I thought of that when I was driving my son to his gym this weekend. I was ranting and raving about the state of our nation’s affairs as I have been since November. My son interrupted my diatribe to ask: “Do you want to move to another country?”

It’s not a crazy question. My husband is from the U.K. and has often fantasized about returning to Scotland, where he spent his childhood. Every time he visits Scotland, I get a spate of real estate listings in my email inbox. As for me, I am the child of immigrant parents, who freely changed their country of residence from Korea to America as often as some people change the oil in their cars.

HELL NO!” I said with a vehemence that shocked even myself.

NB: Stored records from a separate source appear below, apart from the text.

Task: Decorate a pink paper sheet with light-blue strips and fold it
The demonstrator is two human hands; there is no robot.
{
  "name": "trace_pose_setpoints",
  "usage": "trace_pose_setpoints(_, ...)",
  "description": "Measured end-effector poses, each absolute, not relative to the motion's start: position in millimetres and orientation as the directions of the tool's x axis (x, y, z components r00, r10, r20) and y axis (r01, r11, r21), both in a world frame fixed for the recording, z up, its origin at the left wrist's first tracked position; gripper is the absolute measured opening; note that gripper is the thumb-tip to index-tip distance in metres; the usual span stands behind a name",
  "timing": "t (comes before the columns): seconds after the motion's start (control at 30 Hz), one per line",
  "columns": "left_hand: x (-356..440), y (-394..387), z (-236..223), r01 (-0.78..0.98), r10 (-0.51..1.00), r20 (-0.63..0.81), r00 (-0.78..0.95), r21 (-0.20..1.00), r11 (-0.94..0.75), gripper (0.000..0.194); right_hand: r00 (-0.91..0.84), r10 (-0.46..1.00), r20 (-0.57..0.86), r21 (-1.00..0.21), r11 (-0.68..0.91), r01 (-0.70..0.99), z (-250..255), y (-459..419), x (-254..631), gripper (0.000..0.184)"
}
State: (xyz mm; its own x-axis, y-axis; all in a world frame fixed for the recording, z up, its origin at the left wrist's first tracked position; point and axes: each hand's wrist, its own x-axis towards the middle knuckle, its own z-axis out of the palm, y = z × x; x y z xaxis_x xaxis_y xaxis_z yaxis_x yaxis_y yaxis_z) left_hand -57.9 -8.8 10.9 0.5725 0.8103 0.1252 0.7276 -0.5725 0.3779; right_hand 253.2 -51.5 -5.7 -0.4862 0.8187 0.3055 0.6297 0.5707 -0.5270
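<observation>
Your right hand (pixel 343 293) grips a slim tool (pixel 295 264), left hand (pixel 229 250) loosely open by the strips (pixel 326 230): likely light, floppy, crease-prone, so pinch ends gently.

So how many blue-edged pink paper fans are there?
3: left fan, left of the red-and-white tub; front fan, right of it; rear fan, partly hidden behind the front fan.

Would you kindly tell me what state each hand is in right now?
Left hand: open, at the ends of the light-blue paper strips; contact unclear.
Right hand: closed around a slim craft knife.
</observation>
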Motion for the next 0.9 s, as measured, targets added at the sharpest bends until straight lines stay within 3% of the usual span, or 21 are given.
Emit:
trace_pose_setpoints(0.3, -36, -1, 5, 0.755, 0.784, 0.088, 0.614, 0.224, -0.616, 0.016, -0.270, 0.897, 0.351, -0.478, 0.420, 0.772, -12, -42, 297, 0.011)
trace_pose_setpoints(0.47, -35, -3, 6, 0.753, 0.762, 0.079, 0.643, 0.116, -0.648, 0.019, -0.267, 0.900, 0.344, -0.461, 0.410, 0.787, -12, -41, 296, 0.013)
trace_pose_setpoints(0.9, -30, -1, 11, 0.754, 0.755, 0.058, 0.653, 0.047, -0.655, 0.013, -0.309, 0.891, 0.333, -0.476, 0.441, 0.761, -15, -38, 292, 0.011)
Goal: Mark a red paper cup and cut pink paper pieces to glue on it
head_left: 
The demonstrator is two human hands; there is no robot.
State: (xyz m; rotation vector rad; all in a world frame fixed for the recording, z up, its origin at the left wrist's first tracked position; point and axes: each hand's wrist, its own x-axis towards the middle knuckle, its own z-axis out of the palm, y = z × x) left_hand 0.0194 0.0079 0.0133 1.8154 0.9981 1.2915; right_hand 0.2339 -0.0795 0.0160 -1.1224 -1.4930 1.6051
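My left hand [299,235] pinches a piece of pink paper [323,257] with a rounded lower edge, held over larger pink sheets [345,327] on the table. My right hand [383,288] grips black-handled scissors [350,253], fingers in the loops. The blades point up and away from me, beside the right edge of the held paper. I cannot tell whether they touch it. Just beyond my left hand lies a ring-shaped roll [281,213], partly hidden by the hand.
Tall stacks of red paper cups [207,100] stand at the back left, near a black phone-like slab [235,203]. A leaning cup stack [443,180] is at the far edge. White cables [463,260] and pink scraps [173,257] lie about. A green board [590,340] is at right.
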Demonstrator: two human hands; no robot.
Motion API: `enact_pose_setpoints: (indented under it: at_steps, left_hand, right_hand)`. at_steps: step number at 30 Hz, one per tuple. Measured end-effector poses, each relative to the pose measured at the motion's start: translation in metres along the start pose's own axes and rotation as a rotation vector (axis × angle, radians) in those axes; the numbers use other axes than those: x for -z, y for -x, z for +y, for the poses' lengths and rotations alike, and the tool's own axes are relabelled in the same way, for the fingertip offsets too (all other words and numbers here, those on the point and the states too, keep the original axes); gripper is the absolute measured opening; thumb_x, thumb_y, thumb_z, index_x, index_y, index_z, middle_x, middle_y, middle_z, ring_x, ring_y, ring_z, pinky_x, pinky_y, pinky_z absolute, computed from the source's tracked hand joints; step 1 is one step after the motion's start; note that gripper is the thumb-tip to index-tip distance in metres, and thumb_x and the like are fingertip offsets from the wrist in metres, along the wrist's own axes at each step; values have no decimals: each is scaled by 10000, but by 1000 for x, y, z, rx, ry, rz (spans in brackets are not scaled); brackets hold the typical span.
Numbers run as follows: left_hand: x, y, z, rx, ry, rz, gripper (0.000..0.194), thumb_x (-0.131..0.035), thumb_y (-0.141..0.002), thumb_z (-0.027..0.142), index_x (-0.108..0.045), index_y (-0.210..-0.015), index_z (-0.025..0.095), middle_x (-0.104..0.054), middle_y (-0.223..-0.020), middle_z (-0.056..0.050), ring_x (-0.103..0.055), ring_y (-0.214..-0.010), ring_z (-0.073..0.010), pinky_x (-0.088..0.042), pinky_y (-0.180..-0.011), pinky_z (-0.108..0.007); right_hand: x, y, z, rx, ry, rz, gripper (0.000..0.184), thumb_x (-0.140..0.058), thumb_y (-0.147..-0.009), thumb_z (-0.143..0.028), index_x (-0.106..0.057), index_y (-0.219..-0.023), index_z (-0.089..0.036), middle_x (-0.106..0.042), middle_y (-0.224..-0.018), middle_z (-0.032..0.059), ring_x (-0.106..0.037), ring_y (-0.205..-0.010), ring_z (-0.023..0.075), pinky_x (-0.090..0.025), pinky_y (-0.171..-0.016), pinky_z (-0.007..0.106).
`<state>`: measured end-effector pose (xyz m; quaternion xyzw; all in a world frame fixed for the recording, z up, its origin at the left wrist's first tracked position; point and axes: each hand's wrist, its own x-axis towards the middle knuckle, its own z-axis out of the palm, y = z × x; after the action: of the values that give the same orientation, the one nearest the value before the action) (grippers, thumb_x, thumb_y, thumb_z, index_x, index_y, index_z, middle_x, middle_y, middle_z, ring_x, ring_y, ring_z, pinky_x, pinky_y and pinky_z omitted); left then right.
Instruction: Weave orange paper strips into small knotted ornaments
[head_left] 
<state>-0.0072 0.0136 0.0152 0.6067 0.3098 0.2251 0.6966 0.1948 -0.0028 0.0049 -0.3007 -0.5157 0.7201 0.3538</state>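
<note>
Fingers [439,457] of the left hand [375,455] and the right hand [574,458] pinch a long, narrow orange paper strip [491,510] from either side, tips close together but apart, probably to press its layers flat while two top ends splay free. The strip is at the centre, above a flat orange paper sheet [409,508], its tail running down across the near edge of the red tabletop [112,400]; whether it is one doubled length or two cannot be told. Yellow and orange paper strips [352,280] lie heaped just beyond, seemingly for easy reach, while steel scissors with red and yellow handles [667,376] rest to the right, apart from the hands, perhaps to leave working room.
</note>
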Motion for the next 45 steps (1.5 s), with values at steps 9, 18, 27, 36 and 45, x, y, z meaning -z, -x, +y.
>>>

I struck my own chest in a melodramatic gesture I’ve only seen performed by my own mother and maybe a few Korean drama heroines: “This is MY country!”

What the hell has come over me? I thought as soon as the words flew out of my mouth.

To be honest, I’ve always been somewhat suspicious of the very concept of patriotism…I’ve thought that being patriotic was corny at best and slightly sinister at worst. But now I understand what my mother meant…I love our country more than ever before, because it desperately needs us right now. The American values upon which our country was founded are being hurled to the winds. Your tired, your poor, your huddled masses yearning to be free are having the door slammed on their weary faces. Citizens of countries where the president does not happen to have business dealings are being denied entry. Even permanent residents have been turned away. As one of the speakers at a rally I attended this weekend said: This is a civic emergency.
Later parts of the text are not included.